During my time here and on the old forums, its come to my attention that a lot of the issues surrounding certain topics boils down to knowledge. What one knows, what one doesn't know, what one ought to know etc.
So what is knowledge: a quick google search
facts, information, and skills acquired through experience or education; the theoretical or practical understanding of a subject.
Why is knowledge so important here - because of the "megathreads" - most of them are on controversial subjects such as racism, cultural appropriation, Sowon/WW2/Hitler, 2nd gen v 3rd gen v 4th gen etc - the issue that is common in all these is (I believe) knowledge
I'm not even going to go into detail about the various types of knowledge - like a priori or a posteriori knowledge - that's beyond the scope of a kpop forum
lets just keep it simple about knowledge that we think others should know.
Many things shape our knowledge:
our background, social economic status, education level, culture, intelligence, societal norms and values, peer group etc.
Those things affect our actual knowledge - from there is it possible to determine what one ought to know about?
A pygmy living in the Amazon jungle has no actual knowledge of the internet, running water or toilet and therefore we don't judge him for not knowing.
A teenager/adult born in the 21st century should know about their country's history, climate change, COVID etc or do they?

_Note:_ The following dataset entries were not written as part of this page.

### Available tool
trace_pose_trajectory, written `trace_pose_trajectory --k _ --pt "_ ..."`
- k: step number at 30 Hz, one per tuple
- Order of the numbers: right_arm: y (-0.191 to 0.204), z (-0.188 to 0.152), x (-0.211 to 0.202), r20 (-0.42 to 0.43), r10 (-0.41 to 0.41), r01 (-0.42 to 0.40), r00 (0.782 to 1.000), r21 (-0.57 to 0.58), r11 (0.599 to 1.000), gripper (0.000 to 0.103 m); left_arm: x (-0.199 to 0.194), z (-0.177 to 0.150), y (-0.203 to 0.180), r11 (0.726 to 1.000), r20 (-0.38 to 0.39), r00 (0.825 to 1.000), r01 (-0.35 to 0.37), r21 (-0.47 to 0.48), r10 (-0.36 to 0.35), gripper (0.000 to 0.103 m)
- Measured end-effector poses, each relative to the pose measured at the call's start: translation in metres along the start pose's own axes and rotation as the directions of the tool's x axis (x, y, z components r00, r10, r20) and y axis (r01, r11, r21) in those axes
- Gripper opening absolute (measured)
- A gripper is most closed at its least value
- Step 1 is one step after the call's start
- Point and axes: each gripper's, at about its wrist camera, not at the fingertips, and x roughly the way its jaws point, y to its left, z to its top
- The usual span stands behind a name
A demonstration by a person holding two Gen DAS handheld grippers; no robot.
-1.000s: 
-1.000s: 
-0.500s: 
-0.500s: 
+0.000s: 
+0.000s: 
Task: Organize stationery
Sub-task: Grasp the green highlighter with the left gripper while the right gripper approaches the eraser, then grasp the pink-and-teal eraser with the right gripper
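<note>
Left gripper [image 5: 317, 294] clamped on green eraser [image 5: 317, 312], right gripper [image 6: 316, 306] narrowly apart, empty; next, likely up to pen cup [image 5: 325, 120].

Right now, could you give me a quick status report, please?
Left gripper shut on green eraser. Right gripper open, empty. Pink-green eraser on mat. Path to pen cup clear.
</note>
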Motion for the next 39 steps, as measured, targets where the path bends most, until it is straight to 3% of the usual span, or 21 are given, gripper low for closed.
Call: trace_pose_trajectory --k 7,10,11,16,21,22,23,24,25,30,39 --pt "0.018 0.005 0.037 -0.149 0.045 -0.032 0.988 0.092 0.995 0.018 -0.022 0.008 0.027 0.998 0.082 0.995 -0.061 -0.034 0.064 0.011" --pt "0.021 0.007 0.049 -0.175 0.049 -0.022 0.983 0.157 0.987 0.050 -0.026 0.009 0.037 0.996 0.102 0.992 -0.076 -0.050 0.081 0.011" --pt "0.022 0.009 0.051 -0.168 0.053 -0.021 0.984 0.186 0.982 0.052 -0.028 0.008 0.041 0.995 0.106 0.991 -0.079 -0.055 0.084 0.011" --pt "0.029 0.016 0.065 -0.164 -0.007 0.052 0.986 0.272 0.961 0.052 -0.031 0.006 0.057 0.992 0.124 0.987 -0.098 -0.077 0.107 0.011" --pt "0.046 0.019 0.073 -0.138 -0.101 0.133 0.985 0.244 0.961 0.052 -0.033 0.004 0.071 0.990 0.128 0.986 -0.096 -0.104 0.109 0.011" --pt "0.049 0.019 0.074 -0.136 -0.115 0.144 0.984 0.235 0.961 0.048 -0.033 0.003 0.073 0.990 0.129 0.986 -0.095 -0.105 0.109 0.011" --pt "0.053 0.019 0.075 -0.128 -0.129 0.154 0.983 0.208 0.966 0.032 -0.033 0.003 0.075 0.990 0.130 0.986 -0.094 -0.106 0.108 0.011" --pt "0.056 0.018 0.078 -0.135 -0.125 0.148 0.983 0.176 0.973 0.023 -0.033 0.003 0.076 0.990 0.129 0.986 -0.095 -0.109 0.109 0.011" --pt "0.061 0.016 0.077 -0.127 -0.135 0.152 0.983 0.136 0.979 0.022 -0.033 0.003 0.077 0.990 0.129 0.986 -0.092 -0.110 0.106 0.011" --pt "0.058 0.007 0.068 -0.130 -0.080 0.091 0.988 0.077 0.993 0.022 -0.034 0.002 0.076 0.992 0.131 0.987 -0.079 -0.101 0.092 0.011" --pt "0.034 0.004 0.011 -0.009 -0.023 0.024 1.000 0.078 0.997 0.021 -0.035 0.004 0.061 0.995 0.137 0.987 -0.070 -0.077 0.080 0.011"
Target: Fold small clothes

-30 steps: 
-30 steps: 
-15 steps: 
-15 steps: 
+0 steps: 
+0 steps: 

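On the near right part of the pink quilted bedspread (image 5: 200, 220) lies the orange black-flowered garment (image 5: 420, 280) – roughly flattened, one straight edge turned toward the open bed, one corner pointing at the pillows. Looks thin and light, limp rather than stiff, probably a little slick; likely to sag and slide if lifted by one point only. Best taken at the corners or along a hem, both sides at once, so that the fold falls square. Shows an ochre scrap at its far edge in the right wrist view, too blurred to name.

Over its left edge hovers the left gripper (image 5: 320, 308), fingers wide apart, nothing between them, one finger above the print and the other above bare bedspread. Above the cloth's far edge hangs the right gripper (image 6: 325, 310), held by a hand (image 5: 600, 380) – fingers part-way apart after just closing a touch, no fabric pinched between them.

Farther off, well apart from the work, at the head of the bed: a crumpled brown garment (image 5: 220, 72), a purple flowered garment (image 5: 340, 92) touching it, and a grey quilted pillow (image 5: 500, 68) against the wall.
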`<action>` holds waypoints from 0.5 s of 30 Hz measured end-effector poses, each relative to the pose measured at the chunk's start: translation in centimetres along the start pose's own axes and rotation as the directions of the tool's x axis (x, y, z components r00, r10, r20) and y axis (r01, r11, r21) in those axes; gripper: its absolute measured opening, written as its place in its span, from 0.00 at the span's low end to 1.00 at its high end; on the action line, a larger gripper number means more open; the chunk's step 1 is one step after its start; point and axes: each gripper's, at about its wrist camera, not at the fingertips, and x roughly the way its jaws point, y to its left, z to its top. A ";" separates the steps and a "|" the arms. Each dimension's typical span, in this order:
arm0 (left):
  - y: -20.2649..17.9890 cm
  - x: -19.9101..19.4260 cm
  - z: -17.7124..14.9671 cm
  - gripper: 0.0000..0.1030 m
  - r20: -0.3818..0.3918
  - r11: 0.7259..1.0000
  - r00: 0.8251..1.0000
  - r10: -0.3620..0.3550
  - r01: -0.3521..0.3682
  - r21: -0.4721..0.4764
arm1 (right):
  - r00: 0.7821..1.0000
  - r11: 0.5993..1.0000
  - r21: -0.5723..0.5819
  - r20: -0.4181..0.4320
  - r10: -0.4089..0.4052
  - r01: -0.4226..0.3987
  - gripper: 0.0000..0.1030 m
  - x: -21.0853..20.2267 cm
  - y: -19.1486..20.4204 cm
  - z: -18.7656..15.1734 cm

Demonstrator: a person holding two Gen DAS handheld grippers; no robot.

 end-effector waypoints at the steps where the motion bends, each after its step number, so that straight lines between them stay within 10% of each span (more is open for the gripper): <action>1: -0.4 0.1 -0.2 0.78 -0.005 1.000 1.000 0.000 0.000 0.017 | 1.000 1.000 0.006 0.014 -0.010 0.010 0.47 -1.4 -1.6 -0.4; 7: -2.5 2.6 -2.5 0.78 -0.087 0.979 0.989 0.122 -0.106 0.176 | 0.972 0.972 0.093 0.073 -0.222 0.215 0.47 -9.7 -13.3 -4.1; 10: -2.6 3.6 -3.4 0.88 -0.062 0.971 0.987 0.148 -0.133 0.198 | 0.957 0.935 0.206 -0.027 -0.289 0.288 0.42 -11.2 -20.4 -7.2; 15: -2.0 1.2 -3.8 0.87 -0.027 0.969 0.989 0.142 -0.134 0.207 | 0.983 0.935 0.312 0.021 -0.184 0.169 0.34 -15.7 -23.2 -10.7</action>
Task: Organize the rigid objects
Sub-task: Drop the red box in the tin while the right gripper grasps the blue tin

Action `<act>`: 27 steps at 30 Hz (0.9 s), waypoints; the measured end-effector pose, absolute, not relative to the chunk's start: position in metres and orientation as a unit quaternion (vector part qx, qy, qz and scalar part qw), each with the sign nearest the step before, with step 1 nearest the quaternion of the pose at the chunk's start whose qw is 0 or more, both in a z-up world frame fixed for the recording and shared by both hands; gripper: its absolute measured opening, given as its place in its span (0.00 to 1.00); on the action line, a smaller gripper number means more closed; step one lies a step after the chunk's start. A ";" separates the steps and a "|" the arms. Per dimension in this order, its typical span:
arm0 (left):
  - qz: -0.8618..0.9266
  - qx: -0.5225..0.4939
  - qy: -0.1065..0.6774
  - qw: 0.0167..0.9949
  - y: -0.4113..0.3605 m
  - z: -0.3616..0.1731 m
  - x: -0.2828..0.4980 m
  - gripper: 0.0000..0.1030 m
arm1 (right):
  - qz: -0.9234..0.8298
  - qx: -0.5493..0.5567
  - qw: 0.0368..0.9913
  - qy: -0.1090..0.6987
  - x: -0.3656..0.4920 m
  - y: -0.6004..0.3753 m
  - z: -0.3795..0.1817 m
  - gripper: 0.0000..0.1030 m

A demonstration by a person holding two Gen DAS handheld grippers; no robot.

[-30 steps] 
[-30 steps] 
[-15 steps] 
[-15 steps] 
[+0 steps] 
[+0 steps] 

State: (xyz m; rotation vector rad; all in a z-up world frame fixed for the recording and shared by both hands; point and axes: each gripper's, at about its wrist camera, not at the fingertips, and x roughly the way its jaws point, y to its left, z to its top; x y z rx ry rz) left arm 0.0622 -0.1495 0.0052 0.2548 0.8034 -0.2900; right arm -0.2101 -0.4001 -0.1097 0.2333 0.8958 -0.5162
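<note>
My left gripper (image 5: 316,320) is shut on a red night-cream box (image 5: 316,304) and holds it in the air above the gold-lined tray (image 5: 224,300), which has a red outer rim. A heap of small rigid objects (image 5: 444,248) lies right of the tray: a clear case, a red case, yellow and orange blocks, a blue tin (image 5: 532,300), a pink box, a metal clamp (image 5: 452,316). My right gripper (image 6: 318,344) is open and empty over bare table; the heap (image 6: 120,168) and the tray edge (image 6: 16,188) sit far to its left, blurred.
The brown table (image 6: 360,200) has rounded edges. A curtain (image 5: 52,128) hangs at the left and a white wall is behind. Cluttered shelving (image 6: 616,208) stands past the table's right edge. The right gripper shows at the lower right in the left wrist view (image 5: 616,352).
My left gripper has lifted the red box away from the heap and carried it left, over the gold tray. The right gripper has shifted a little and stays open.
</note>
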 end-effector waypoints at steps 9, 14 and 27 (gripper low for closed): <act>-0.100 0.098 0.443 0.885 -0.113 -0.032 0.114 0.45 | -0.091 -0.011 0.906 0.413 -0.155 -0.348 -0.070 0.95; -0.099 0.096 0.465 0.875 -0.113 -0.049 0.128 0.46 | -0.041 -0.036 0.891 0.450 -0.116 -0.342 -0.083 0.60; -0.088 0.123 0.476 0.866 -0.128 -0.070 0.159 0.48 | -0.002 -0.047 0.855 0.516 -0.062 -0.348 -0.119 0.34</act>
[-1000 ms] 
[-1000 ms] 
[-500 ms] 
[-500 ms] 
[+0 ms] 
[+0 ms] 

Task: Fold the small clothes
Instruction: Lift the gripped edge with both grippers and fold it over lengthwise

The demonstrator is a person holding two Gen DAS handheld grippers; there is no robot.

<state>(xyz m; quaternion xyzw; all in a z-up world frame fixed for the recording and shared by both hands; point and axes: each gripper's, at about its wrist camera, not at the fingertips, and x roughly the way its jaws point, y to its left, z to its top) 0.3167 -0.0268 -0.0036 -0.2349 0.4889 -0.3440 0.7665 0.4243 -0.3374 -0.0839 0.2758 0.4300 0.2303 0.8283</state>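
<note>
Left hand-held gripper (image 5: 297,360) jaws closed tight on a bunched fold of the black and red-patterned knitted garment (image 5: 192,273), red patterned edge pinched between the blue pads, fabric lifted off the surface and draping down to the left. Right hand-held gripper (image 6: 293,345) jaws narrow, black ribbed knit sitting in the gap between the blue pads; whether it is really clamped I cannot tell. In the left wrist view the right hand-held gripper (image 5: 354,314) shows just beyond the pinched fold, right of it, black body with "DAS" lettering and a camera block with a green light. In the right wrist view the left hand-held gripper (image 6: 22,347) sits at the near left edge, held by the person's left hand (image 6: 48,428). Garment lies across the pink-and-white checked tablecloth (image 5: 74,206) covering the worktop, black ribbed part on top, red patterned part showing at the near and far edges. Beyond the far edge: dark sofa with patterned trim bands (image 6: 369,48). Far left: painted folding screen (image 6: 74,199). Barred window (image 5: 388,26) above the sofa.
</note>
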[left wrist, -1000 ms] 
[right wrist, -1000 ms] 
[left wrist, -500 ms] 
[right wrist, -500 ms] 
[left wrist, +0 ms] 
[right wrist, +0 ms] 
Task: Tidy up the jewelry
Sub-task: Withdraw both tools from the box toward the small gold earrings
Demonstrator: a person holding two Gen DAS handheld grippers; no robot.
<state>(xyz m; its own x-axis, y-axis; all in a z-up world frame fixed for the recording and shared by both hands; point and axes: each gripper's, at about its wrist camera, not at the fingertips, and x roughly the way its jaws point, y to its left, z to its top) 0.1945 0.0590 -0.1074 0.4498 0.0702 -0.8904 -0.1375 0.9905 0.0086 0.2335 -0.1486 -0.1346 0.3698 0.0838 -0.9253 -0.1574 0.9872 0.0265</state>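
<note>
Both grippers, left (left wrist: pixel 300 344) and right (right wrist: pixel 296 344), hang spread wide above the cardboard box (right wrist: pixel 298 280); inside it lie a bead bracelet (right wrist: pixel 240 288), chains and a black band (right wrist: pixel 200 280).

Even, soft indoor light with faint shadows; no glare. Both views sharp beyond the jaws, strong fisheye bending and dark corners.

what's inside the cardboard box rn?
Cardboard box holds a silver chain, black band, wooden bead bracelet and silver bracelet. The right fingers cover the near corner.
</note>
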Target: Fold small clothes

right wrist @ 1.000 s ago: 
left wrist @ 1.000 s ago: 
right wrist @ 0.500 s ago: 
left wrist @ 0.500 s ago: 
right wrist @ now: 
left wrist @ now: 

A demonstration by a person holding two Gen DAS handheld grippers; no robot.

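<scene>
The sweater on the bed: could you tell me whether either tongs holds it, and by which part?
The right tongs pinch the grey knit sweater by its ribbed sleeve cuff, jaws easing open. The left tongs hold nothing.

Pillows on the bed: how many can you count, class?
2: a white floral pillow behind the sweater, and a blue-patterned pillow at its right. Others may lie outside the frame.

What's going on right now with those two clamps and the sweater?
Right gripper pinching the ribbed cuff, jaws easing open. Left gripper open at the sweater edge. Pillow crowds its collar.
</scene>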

Because we are all shaped differently our levels of knowledge vastly differ between genders, ethnicities, countries - hell a twin studying in the same year and same class in the same city could have vastly different levels of knowledge to each other.
Therefore if we are so different why are there certain aspects of knowledge that everyone should know and if they don't what do we do about it.
The consequences of lack of knowledge - do we cancel them, do they have to apologise profusely and make recompense, do they have to go into hiding and mediate on the issue, do they lose their job or stop being an idol or get their entire MV taken down, that is also a very interesting topic but for another day.
What I will end on is who is to determine what one should or ought to know - is it simple ignorance? or arrogance? or something more severe? do we then judge someone based on things that they ought to have known because we believe they should know it. Those things that we know were shaped by our experiences and factors listed above - do we then impart that on others and say hey you should know this too. Vice versa what if others judge us for things that we don't know but they believe we ought to know?